Container Architecture¶
Overview¶
The EEMT system utilizes a multi-layered container architecture designed for scalability, reproducibility, and ease of deployment. This document provides a comprehensive overview of the container ecosystem, including design decisions, component interactions, and deployment patterns.
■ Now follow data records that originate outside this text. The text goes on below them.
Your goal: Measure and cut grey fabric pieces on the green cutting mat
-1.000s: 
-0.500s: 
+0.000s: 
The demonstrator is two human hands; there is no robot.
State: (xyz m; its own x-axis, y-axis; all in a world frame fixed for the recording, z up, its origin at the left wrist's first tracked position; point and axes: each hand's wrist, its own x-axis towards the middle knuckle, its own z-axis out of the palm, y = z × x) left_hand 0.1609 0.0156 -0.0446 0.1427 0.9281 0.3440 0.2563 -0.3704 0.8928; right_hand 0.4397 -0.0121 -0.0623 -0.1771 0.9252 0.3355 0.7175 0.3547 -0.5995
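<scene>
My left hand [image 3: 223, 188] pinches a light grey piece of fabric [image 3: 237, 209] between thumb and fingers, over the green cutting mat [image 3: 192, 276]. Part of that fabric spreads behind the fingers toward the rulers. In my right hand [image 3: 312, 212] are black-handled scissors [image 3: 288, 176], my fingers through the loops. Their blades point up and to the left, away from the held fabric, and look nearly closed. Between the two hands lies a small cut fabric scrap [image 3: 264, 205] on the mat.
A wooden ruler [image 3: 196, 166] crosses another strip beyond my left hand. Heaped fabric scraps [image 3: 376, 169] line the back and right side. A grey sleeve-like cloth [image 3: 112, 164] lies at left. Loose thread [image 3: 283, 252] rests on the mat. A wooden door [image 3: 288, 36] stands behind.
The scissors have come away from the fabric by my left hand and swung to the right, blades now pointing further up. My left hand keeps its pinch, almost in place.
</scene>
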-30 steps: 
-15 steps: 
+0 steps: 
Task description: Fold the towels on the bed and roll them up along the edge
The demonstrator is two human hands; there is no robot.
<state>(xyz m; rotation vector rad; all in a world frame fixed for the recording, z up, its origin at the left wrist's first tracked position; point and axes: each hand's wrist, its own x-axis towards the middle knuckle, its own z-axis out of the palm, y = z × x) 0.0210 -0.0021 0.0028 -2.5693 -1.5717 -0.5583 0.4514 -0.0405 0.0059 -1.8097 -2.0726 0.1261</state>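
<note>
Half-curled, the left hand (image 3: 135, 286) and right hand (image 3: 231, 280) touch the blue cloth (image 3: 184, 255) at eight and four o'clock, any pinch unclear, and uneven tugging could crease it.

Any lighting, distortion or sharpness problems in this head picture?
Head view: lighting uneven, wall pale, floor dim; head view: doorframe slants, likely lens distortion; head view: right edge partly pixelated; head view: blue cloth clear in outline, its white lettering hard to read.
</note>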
Architecture Design Principles¶
Layered Container Strategy¶
The EEMT container architecture follows a layered approach with clear separation of concerns:
- Base Layer: Ubuntu 24.04 LTS with system dependencies
- Scientific Stack Layer: GDAL, GRASS GIS, geospatial libraries
- EEMT Core Layer: Workflow scripts and scientific algorithms
- Application Layer: Web interface, API, orchestration tools
graph TD
subgraph "Container Layers"
A[Ubuntu 24.04 LTS Base] --> B[Scientific Stack]
B --> C[EEMT Core]
C --> D1[Web Interface]
C --> D2[Worker Node]
C --> D3[Documentation]
end
Container Images¶
Base Container: eemt:ubuntu24.04¶
Purpose: Core computational environment with all scientific dependencies
Key Components: - Ubuntu 24.04 LTS base operating system - Python 3.11 with Miniconda environment management - GDAL 3.11+ with complete geospatial stack - GRASS GIS 8.4+ compiled with EEMT extensions - CCTools 7.8.2 (Makeflow + Work Queue) - Scientific Python libraries (numpy, pandas, xarray, rasterio)
Build Process:
Size: ~3.5 GB
Base Image: ubuntu:24.04
Web Interface Container: eemt-web¶
Purpose: FastAPI application for job submission and monitoring
Key Components:
- Inherits from eemt:ubuntu24.04
- FastAPI web framework
- SQLite job database
- Docker SDK for container management
- Workflow orchestration logic
Build Process:
Size: ~3.8 GB (includes base) Exposed Ports: 5000 (web), 9123 (work queue)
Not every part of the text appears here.